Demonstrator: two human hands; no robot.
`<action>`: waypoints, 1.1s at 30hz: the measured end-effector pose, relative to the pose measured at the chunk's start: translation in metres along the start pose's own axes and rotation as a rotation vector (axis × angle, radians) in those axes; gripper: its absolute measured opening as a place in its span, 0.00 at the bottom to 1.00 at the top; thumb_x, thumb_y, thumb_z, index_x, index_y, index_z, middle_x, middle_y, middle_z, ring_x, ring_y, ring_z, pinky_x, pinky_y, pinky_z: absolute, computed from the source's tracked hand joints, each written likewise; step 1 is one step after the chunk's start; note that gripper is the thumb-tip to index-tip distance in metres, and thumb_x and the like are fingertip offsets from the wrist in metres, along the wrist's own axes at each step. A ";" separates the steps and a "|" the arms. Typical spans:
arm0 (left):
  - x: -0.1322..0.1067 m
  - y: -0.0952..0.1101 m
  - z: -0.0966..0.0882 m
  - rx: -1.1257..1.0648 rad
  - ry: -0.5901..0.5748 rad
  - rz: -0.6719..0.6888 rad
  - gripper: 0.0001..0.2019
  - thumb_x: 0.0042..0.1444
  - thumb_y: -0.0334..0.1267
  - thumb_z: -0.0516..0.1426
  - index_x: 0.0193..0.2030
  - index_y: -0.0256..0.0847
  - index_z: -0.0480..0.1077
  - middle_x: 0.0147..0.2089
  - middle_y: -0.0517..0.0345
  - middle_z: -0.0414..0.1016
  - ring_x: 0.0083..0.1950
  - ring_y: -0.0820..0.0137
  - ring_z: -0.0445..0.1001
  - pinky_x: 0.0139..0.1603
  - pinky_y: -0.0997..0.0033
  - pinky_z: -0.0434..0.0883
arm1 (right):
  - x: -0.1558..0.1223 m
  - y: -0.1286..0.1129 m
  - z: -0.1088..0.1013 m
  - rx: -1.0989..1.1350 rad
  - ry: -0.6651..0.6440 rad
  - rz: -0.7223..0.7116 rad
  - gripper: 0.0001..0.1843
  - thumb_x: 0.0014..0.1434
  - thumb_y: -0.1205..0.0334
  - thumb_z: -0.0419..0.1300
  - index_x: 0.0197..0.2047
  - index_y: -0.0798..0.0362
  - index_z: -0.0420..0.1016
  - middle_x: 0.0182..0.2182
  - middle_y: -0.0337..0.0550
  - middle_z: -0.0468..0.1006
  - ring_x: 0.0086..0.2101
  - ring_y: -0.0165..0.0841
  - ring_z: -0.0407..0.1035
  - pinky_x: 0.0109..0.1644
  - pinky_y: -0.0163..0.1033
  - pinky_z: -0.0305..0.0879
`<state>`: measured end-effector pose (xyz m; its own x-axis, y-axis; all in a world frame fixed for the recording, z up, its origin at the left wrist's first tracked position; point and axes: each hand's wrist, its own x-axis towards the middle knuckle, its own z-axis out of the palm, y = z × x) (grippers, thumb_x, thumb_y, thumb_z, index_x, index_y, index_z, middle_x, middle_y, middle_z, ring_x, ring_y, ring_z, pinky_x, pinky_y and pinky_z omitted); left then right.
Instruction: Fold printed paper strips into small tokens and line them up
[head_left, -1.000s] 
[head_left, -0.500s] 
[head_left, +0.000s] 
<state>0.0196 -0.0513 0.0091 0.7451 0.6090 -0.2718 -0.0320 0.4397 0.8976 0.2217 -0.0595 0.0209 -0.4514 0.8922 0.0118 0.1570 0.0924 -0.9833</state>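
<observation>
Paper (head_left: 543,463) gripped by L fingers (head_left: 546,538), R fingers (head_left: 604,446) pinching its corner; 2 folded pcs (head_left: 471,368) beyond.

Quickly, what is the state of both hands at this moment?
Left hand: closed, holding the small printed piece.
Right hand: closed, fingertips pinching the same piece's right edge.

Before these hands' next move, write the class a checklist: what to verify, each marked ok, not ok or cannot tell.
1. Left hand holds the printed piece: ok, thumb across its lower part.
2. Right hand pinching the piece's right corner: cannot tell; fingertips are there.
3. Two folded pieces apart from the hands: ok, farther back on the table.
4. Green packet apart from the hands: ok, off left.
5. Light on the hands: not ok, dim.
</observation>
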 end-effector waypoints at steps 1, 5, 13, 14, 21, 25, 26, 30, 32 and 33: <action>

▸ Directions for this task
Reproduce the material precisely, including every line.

▸ Result
Demonstrator: two human hands; no robot.
`<action>`: waypoints, 1.1s at 30hz: the measured end-effector pose, relative to the pose measured at the chunk's start: translation in metres along the start pose's own axes and rotation as a rotation vector (axis × angle, radians) in those axes; gripper: its absolute measured opening as a place in its span, 0.00 at the bottom to 1.00 at the top; thumb_x, thumb_y, thumb_z, index_x, index_y, index_z, middle_x, middle_y, middle_z, ring_x, ring_y, ring_z, pinky_x, pinky_y, pinky_z: absolute, computed from the source's tracked hand joints, each written likewise; step 1 is one step after the chunk's start; note that gripper is the thumb-tip to index-tip distance in metres, and thumb_x and the like are fingertip offsets from the wrist in metres, along the wrist's own axes at each step. A ";" separates the steps and a "|" the arms. Typical spans:
arm0 (left):
  - x: -0.1322..0.1067 m
  - y: -0.0952..0.1101 m
  - z: -0.0966..0.0882 m
  - rx: -1.1257..1.0648 rad
  - ry: -0.5901..0.5748 rad
  - rz: -0.6719..0.6888 rad
  - gripper: 0.0001..0.2019
  - thumb_x: 0.0042..0.1444
  - thumb_y: -0.0334..0.1267
  - thumb_z: -0.0516..0.1426
  - index_x: 0.0193..0.2030
  - index_y: -0.0256..0.0847
  - index_z: -0.0480..0.1077
  - middle_x: 0.0147..0.2089
  - middle_y: -0.0517..0.0345
  - middle_z: -0.0414..0.1016
  - ring_x: 0.0083..0.1950
  - ring_y: -0.0820..0.0137
  - ring_z: -0.0445..0.1001
  - pinky_x: 0.0139..0.1603
  - pinky_y: -0.0997..0.0033
  - pinky_z: -0.0434..0.0883
arm1 (right):
  - x: -0.1558..0.1223 m
  - y: -0.1286..0.1129 m
  - z: -0.1088..0.1013 m
  - rx: -1.0989..1.1350 rad
  - ry: -0.6651..0.6440 rad
  - rz: -0.7223..0.7116 rad
  - gripper: 0.0001..0.1843
  - thumb_x: 0.0014..0.1434
  - thumb_y: -0.1205..0.0334
  - thumb_z: -0.0419..0.1300
  - index_x: 0.0197..0.2047
  - index_y: -0.0798..0.0362
  - index_z: -0.0420..0.1016
  - middle_x: 0.0182..0.2182
  - middle_y: -0.0337..0.0550
  - middle_z: -0.0468..0.1006
  - ring_x: 0.0086..0.2101
  - ring_y: -0.0165..0.0841
  - ring_z: -0.0407..0.1035
  - pinky_x: 0.0109..0.1644
  - pinky_y: -0.0163..0.1033
  - pinky_z: -0.0305..0.0879
`<state>`: measured end-effector pose (xyz m; its own x-axis, y-axis; all in a world frame fixed for the recording, z up, its origin at the left wrist's first tracked position; point and axes: each hand's wrist, its own x-axis towards the middle knuckle, its own z-axis out of the palm, y = z × x) (grippers, thumb_x, thumb_y, thumb_z, index_x, index_y, index_z, middle_x, middle_y, middle_z, ring_x, ring_y, ring_z, pinky_x, pinky_y and pinky_z omitted); left then right.
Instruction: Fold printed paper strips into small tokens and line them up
[head_left, -1.000s] 
[head_left, -0.500s] 
[head_left, +0.000s] 
<state>0.0196 -0.0513 0.0091 0.7451 0.6090 -0.2718 -0.0320 0.4397 0.8976 0.2217 -0.0595 0.0209 -0.4514 0.8922 0.0118 0.1570 0.0924 -0.9833</state>
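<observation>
Paper (head_left: 543,463) gripped by L fingers (head_left: 546,538), R fingers (head_left: 604,446) pinching its corner; 2 folded pcs (head_left: 471,368) beyond.

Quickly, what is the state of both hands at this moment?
Left hand: closed, holding the small printed piece.
Right hand: closed, fingertips pinching the same piece's right edge.

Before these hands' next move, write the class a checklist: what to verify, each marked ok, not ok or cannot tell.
1. Left hand holds the printed piece: ok, thumb across its lower part.
2. Right hand pinching the piece's right corner: cannot tell; fingertips are there.
3. Two folded pieces apart from the hands: ok, farther back on the table.
4. Green packet apart from the hands: ok, off left.
5. Light on the hands: not ok, dim.
</observation>
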 end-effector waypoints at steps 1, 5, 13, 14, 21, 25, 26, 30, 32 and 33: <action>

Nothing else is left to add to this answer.